Kate Bush’s musical output between 1994’s ‘The Red Shoes’, and ‘Director’s Cut’ released earlier this year, has for a huge amount of her fans been more than worthy of happily poring over. I’ve spent really quite notable amounts of time along with many others, trying to persuade those who aren’t as enthusiastic that there’s just as much to love going on in her most recent albums. But admittedly, these albums haven’t had that addictive unpredictability that every Bush album had pre-Red Shoes.
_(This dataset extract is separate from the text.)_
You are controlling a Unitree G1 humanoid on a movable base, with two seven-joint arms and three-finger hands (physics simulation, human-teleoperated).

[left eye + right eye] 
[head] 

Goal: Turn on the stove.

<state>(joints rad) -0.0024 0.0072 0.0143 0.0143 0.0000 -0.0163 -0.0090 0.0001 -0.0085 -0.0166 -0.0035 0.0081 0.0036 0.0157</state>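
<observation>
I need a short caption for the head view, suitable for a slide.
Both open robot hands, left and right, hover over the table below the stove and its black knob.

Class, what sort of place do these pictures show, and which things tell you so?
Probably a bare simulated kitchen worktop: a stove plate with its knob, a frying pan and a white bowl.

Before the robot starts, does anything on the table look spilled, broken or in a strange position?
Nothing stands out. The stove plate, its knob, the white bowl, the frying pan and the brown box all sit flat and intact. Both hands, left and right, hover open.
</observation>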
In 1994, she seemed to swerve away from those fantastical, intelligently-naive themes always present prior to this, floating back to Earth with a more worldly sound. Earlier Kate Bush never failed to radiate a madly likeable, but slightly disconcerting feeling of a worse grip on reality developing on every listen, whilst even ‘Director’s Cut’, released just 5 months before this single, and reasonably cited by many as one of her most impressive albums, was just more steady and calm. Despite it glimmering through more throughout that than on anything else she had produced for 16 years, it lacked that magic surreal element associated with her. It only took me a single listen of ‘Wild Man’ though, to be completely sure that that element had fully resurfaced.

ImageOn one hand, everything about it shouts out ‘classic Kate Bush song’, with lyrics, to my delight, veering back towards the bizarre, ‘hard to relate to yet somehow familiar’ depths I’ve always loved so much. But on the other, ‘Wild Man’ sounds far more comfortable in 2011 than a lot of songs released this year by young female vocalists heavily influenced by her, switching easily between something like a Hounds Of Love-era sound and an explosive build up full of deep bass and quite epic, sweeping synths. “I can hear you cry/Echoing around the mountain side/You sound lonely”, she sings, her vocals moreishly layered, each of the 4 octaves of her range taking on a different persona as they would in 80s Bush songs.

It’s difficult not to sound dumbly positive about ‘Wild Man’, but it’s everything that’s been secretly yearned for by the most stubbornly loyal Kate Bush fans since the first single from The Red Shoes emerged in the April 1994, making it quite undeniably her strongest single for decades.